**EXERCISE DIRECTIONS**
Using the material below, print the line that contains "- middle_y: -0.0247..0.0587", the line that contains "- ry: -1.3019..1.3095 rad", and every line in between, exactly and nothing else.
·····
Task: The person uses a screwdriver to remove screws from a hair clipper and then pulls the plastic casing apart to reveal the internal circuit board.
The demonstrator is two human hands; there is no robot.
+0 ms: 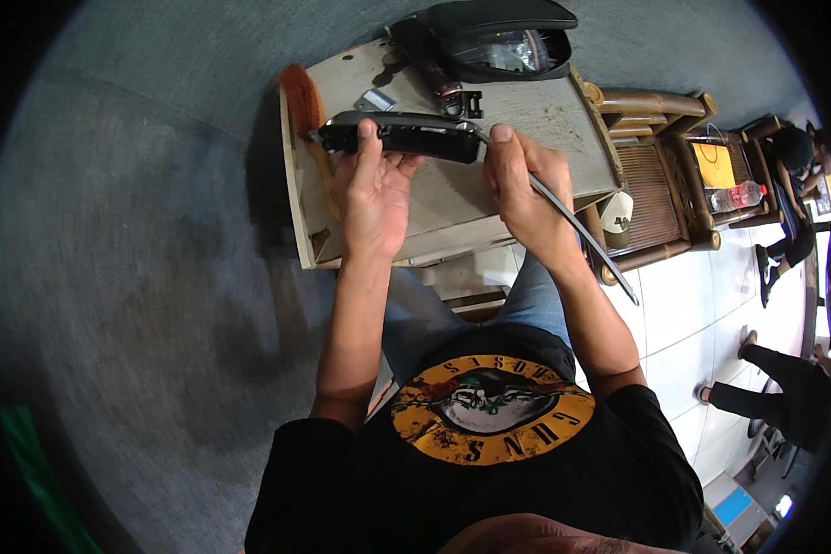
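Note:
My left hand [379, 203] is closed around a black hair clipper [429, 140], held level above a worn white tabletop [425, 203]. In my right hand [535, 189] is a long, thin metal tool [586, 238]. One end meets the clipper's right end; the other sticks out below my hand, toward the lower right. Beyond the clipper lie a silver metal piece [375, 100], a dark red clipper [422, 57] and a small black part [469, 103]. Left of my left hand rests a brush with orange bristles [300, 97].
An open black zip case [503, 55] stands at the table's far edge. Bamboo seating [642, 189] extends to the right, bearing a cap [616, 212], a yellow bag [714, 164] and a bottle [739, 196]. A grey wall [157, 249] rises at left. Other people are at far right.

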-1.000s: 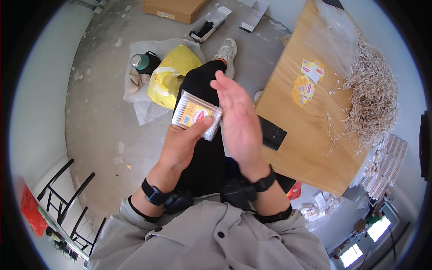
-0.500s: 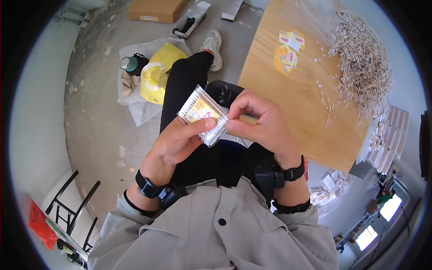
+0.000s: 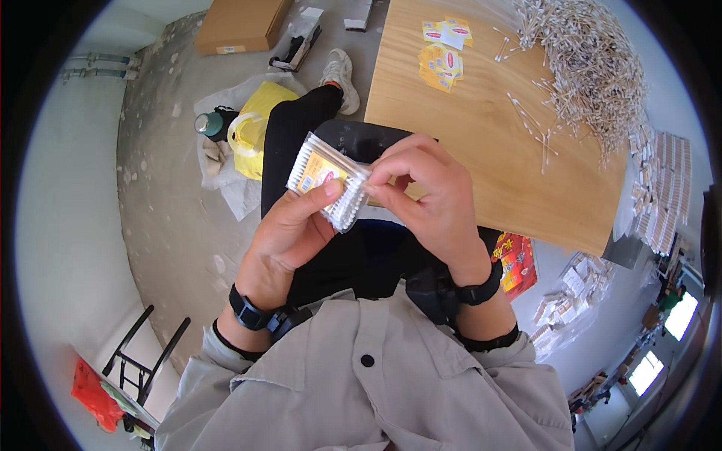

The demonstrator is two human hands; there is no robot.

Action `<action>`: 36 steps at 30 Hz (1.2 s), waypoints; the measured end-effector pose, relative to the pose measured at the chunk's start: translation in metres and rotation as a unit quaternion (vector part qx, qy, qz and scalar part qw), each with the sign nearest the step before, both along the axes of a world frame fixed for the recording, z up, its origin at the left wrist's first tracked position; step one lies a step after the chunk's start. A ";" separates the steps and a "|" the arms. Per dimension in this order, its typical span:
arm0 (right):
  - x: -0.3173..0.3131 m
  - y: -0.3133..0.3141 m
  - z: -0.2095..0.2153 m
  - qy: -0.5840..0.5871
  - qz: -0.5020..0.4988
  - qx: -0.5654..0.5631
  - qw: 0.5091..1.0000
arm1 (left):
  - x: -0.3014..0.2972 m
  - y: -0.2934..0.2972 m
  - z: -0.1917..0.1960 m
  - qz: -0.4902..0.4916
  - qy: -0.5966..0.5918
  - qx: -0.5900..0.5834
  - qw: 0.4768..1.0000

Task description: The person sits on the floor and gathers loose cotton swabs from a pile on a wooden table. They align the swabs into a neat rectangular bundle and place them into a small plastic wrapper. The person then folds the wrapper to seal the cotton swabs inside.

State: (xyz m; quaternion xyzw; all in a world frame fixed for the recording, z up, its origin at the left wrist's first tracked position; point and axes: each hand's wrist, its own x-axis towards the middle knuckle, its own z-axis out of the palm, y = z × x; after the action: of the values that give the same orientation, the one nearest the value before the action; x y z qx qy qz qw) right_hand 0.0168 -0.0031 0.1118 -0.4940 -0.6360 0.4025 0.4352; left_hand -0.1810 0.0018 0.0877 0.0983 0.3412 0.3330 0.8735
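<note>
In front of my lap, a clear plastic pack of cotton swabs [image 3: 325, 180] with a yellow card inside is tilted in my left hand [image 3: 289, 225]. The left thumb presses on the card side, and the fingers support it from behind. At the pack's right edge, the thumb and index finger of my right hand [image 3: 429, 192] pinch the plastic wrapper. The rest of the right fingers are curled. White swab tips line both ends of the pack.
On the wooden table [image 3: 451, 143] to the right lie yellow cards [image 3: 442, 66], a few loose swabs and a large swab heap [image 3: 587, 60]. Packed swabs [image 3: 662, 195] are stacked beyond its right edge. A yellow bag [image 3: 256, 128] and green-capped bottle [image 3: 210, 123] rest on the floor at left.
The view has shifted, so the table appears farther left and a red printed package shows beneath its near edge. Both hands keep their hold on the swab pack, which is slightly more upright.
</note>
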 end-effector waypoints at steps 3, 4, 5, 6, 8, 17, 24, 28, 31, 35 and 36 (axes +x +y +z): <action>0.006 0.000 0.000 -0.011 -0.027 0.024 0.999 | -0.001 0.005 -0.002 0.003 -0.046 -0.021 0.999; 0.006 -0.006 -0.001 -0.004 -0.038 0.019 0.999 | 0.000 0.003 -0.002 0.006 -0.033 -0.007 0.999; 0.008 -0.006 0.000 0.012 -0.040 -0.005 0.999 | 0.003 0.003 -0.002 0.008 -0.019 0.005 1.000; 0.008 -0.005 0.003 0.036 -0.049 -0.058 0.996 | 0.006 0.005 -0.002 0.011 -0.006 0.018 1.000; 0.010 -0.002 0.010 0.079 -0.069 -0.159 0.982 | 0.013 0.006 -0.001 0.011 0.029 0.042 0.999; 0.005 -0.012 -0.016 0.133 -0.142 -0.026 0.981 | 0.032 0.006 0.005 0.030 0.015 0.017 0.999; 0.019 -0.011 -0.013 0.045 -0.148 0.022 0.988 | 0.040 0.009 0.000 0.013 -0.003 0.000 1.000; 0.023 -0.010 -0.011 -0.140 -0.162 0.129 0.968 | 0.048 0.010 -0.002 0.020 0.015 -0.001 1.000; 0.017 -0.013 -0.017 -0.031 -0.206 0.075 0.975 | 0.054 0.011 0.001 0.033 0.027 -0.003 0.999; 0.010 -0.024 -0.018 0.059 -0.258 0.043 0.963 | 0.051 0.017 -0.006 0.042 0.054 0.016 0.997; 0.008 -0.026 -0.016 0.043 -0.233 0.030 0.971 | 0.051 0.019 -0.009 0.047 0.051 0.021 0.997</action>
State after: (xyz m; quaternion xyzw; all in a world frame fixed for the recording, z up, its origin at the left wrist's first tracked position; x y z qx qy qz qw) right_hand 0.0252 -0.0288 0.0958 -0.5976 -0.4958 0.2918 0.5584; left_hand -0.1297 0.0204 0.0790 0.1172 0.3828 0.3753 0.8360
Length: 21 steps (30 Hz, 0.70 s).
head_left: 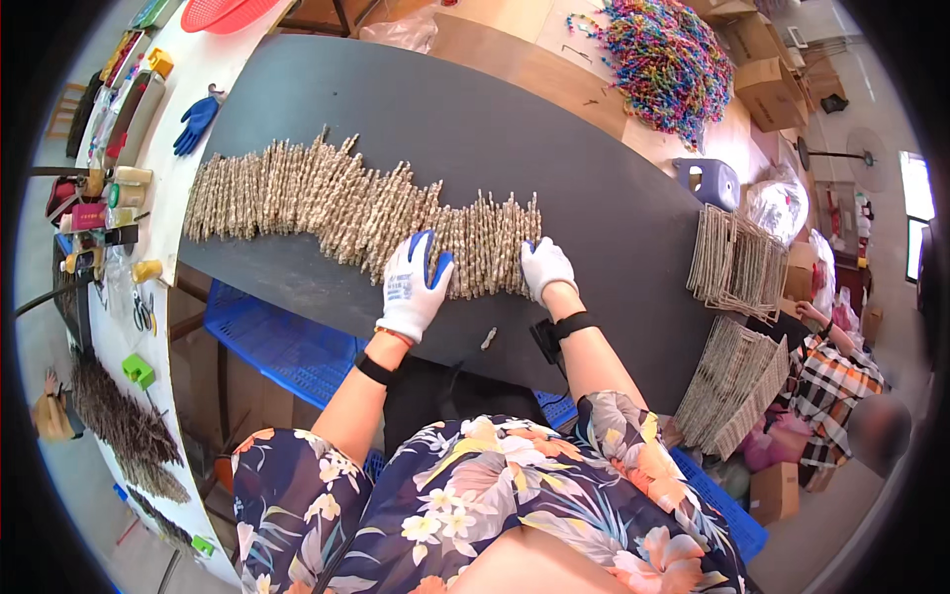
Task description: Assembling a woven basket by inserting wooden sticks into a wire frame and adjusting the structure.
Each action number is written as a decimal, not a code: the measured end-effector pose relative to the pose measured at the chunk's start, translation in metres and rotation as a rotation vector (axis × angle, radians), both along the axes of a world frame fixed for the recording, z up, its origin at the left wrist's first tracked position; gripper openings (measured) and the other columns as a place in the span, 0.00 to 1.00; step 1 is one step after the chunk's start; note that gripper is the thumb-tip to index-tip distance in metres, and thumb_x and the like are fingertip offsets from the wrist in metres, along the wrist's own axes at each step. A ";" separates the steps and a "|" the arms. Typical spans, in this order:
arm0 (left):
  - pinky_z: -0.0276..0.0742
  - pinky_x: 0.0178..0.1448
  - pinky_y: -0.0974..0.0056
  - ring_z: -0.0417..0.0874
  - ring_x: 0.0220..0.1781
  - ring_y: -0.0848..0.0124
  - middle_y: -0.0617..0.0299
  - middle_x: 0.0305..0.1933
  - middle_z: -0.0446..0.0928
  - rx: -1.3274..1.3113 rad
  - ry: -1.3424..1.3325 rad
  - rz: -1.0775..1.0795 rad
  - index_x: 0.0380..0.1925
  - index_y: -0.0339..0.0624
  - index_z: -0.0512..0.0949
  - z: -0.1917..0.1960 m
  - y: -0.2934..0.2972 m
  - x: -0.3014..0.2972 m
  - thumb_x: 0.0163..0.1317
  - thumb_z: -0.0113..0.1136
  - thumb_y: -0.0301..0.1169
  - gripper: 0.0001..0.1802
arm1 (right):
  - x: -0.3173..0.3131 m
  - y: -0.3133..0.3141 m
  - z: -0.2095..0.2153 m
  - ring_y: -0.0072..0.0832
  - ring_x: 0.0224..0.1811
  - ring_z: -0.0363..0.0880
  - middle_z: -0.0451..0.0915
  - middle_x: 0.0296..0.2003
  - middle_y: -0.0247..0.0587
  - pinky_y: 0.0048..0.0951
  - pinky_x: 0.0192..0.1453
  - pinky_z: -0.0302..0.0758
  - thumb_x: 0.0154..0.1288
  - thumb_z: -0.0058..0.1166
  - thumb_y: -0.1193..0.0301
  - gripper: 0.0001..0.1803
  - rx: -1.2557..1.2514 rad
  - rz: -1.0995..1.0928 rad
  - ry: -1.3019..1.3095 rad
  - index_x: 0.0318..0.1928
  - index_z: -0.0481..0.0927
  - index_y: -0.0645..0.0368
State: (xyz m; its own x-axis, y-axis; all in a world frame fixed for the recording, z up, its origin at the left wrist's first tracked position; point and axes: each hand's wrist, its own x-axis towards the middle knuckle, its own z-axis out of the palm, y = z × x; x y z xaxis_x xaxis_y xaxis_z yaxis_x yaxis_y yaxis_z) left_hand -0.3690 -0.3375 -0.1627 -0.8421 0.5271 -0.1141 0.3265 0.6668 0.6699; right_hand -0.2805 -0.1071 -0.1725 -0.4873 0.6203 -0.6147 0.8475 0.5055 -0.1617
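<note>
Gloved left hand (414,287) and right hand (543,267) lie flat and unclenched on the row of twisted paper sticks (346,203) along the dark board (594,198), apparently evening them; next probably squaring the near ends.

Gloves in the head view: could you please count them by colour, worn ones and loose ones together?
White gloves with blue palms, worn: 2, on the left hand and the right hand, both resting on the row of twisted paper sticks.
Blue glove, loose on the white side table: 1
Total: 3
</note>
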 end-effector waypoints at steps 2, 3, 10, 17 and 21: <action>0.43 0.82 0.40 0.58 0.79 0.43 0.35 0.76 0.61 -0.236 0.164 -0.163 0.75 0.35 0.59 -0.011 -0.008 0.011 0.66 0.56 0.60 0.49 | 0.000 -0.002 -0.001 0.54 0.60 0.80 0.80 0.55 0.62 0.48 0.65 0.75 0.77 0.39 0.48 0.31 0.032 -0.013 0.002 0.58 0.74 0.65; 0.37 0.83 0.39 0.53 0.81 0.41 0.34 0.78 0.57 -0.286 0.217 -0.196 0.77 0.34 0.56 -0.017 -0.008 0.020 0.65 0.56 0.62 0.52 | 0.002 -0.002 -0.002 0.54 0.60 0.79 0.80 0.56 0.63 0.49 0.65 0.75 0.77 0.38 0.48 0.31 0.029 -0.014 0.017 0.59 0.74 0.64; 0.24 0.82 0.33 0.36 0.83 0.31 0.24 0.81 0.38 -0.312 0.132 -0.249 0.79 0.33 0.48 -0.050 0.023 0.055 0.63 0.56 0.66 0.59 | 0.006 -0.004 -0.006 0.56 0.61 0.78 0.79 0.57 0.64 0.50 0.66 0.74 0.77 0.38 0.47 0.32 0.058 -0.027 0.008 0.61 0.72 0.64; 0.33 0.83 0.38 0.41 0.83 0.34 0.27 0.81 0.41 -0.334 -0.042 -0.271 0.80 0.41 0.48 -0.036 0.033 0.051 0.62 0.59 0.66 0.58 | 0.017 -0.001 -0.008 0.54 0.62 0.78 0.79 0.58 0.63 0.48 0.67 0.73 0.76 0.40 0.47 0.32 0.017 -0.073 0.044 0.62 0.74 0.62; 0.43 0.82 0.41 0.54 0.80 0.42 0.40 0.79 0.56 -0.152 0.047 -0.153 0.77 0.43 0.58 -0.035 0.028 0.036 0.63 0.58 0.64 0.51 | 0.024 0.007 -0.013 0.54 0.60 0.78 0.81 0.56 0.60 0.46 0.65 0.73 0.76 0.43 0.47 0.31 -0.025 -0.112 0.119 0.61 0.76 0.61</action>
State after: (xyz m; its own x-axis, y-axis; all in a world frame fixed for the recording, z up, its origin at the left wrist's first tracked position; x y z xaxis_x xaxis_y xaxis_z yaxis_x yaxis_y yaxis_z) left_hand -0.3328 -0.3094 -0.1973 -0.7602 0.6284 -0.1647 0.4598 0.6996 0.5469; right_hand -0.2568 -0.0998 -0.1854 -0.4862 0.6601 -0.5726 0.8724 0.4039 -0.2751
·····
**EXPECTED OUTPUT**
  - middle_y: -0.0247..0.0587
  - pinky_y: 0.0048..0.0951
  - pinky_x: 0.0192..0.1453
  - pinky_z: -0.0302..0.0758
  - thumb_x: 0.0154..0.1288
  - thumb_z: -0.0058..0.1166
  - thumb_y: -0.1193..0.0301
  - gripper: 0.0001..0.1803
  - rx: -1.2557..1.2514 rad
  - rz: -1.0995..1.0928 rad
  - ry: -1.3019..1.3095 rad

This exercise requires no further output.